Post-merger Meiji Group revamps asset mix
17 Oct 2012
The Meiji Group Pension Fund has revamped its policy asset mix, following the consolidation of the DB pension schemes of its group firms earlier this year. Meiji reduced risk overall, while offering two asset mix types that allow the option to include or exclude currency hedging for foreign securities.
It will assign a greater portion of its assets to fund managers with tactical asset allocation strategies for multiple assets. It managed its assets from April to September based on a temporary asset mix, using the asset allotment from the two pre-merger systems on a weighted-average market cap basis.
The new asset mix will cut foreign shareholdings by half and reduce the overall weighting of domestic and foreign shares. The assumed risk will be 4.67%. It already lowered its guaranteed yield from 2.5% to 2% in April, and will reduce its portfolio risk even further in the new mix. The expected return is 2.81%.
The new asset mix will offer types with and without currency hedging for foreign securities. An optimal allocation will be drawn up for both cases using the same expected return and assumed risk. The hedged mix will have a slightly higher ratio of domestic stocks and foreign bonds. Because the portfolio includes hedged foreign bonds as of the start of October, the fund will begin with the hedged option. If it deems such hedging unnecessary, it will switch to the other option and exclude hedged foreign securities.
It will raise its allocation for fund managers using multiple-asset TAA from around half to 75%.
The Group Fund has 14,000 subscribers and beneficiaries and ¥71.5bn ($907m) in assets. The fund will incorporate numerous asset types, including domestic and foreign bonds, hedged foreign bonds, emerging market bonds, corporate bonds, domestic stocks and cash. It will fine-tune its asset allotment to fund managers in accordance with the investment environment. The fund uses a TAA strategy that can be quickly changed, such as an immediate safeguarding of assets (cashing out), in line with circumstances.

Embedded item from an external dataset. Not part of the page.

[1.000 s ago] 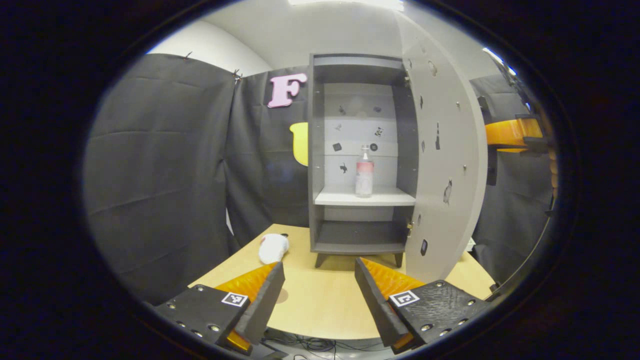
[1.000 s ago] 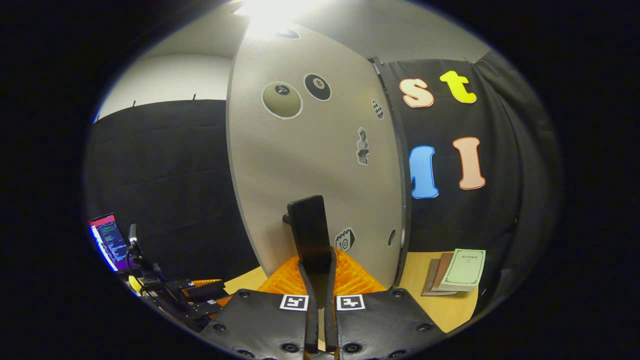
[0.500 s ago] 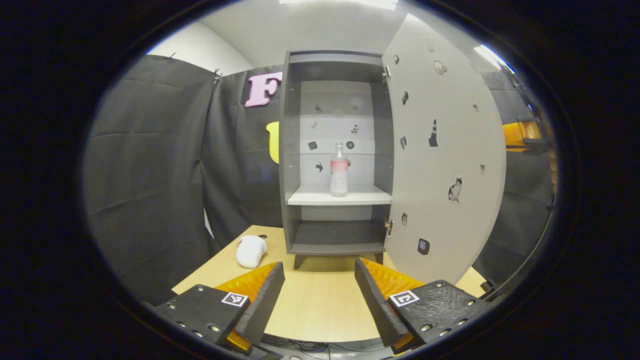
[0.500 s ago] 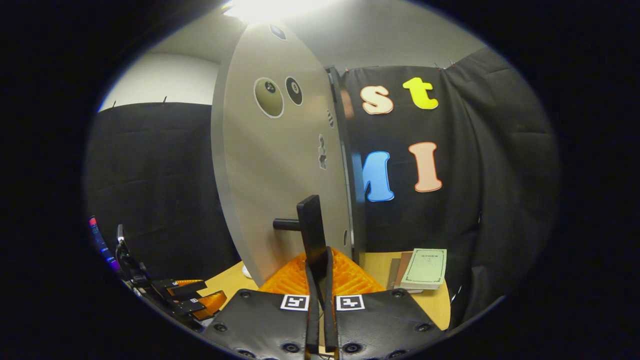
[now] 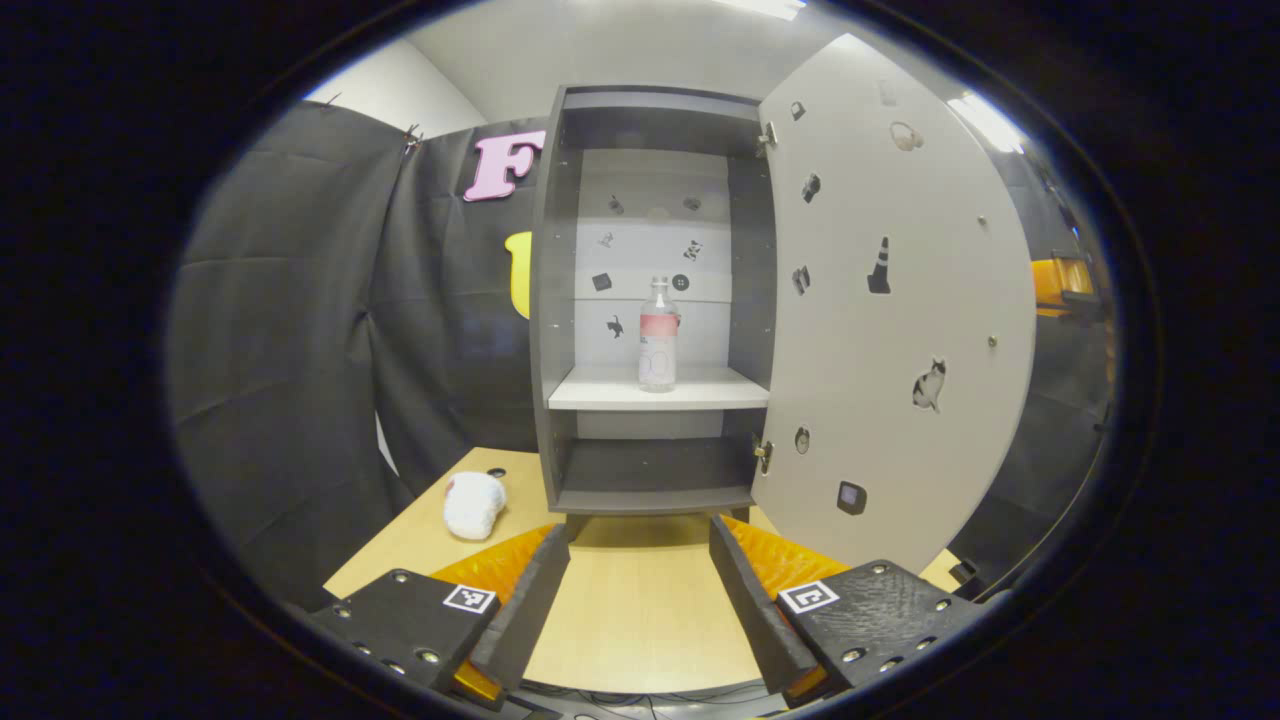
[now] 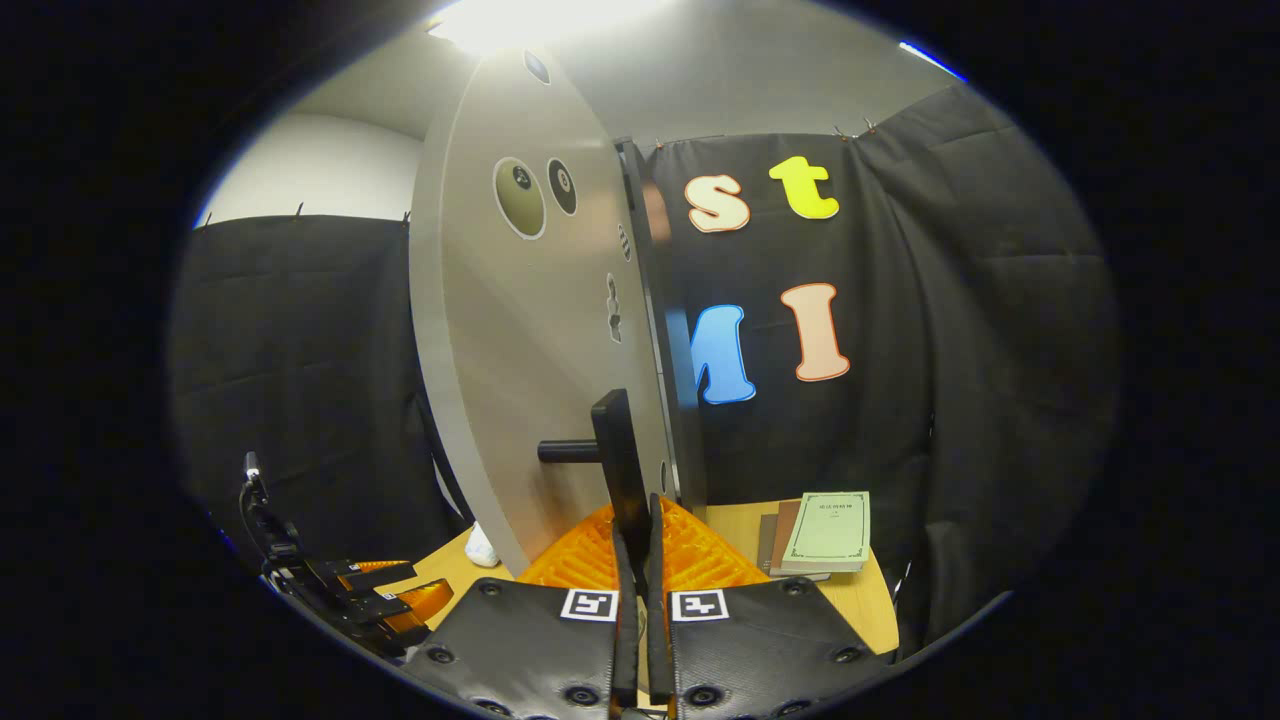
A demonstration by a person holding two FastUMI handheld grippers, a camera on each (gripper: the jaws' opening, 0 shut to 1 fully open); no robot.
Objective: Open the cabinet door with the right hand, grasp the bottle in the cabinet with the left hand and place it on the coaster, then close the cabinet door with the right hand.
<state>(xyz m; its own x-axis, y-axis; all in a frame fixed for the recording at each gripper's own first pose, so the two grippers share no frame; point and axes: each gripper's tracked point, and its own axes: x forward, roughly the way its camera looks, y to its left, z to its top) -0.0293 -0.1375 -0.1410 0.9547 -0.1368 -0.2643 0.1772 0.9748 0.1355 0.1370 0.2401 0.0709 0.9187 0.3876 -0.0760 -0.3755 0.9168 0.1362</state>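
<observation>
On pale shelf (image 5: pixel 655 390), clear cylindrical bottle (image 5: pixel 657 335), matte grey door (image 5: pixel 890 320)

The cabinet (image 5: pixel 552 300) is dark grey outside, and its back wall is pale grey with small black stickers. The shelf (image 5: pixel 655 392) in it is white. The bottle (image 5: pixel 657 335) on the shelf is clear with a pink band and a white label. The cabinet door (image 5: pixel 890 330) is light grey with little dark stickers: a cone, a cat, headphones. In the right gripper view the door's outer side has two round ball stickers, one olive and one black. The handle (image 6: pixel 612 455) is black. The table (image 5: pixel 630 600) is light yellow wood. A white cloth (image 5: pixel 473 504) lies on it. The top book (image 6: pixel 826 530) is pale green; the books under it are brown.
</observation>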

For TAA, the fund had used Mitsui Sumitomo Trust, Mitsubishi UFJ Trust, Western Asset Management, and Amundi Japan. It will add Goldman Sachs Asset Management from October. It had previously entrusted that firm with non-hedged foreign securities, but will switch its contract from October to a TAA strategy including domestic, foreign and emerging market bonds and investment-grade corporate bonds. It will also increase its allotment to Amundi for a TAA that incorporates domestic stocks as well as bonds, as it already does at Mitsui Sumitomo Trust and Mitsubishi UFJ Trust.
The fund's switch to TAA stemmed from its expansion in its bond ratio in the pre-merger schemes. While maintaining bonds at its core as a safe asset, it aimed to raise its returns under the low-interest climate by adjusting the ratio of domestic stocks and cash in accordance with interest rate risk, share prices and other conditions. It also wanted to suppress the risk of negative returns. It has decided to increase the use of TAA because of the buoyant performance of its fund managers thus far.
Having created the basic framework, it will now proceed to work on the details. Alternative investments, pegged at 5% of the portfolio, currently employ a hedge fund strategy using stocks and bonds, but it will consider private equity and other assets going forward. The fund has shown an interest in alternative strategies focused on domestic properties.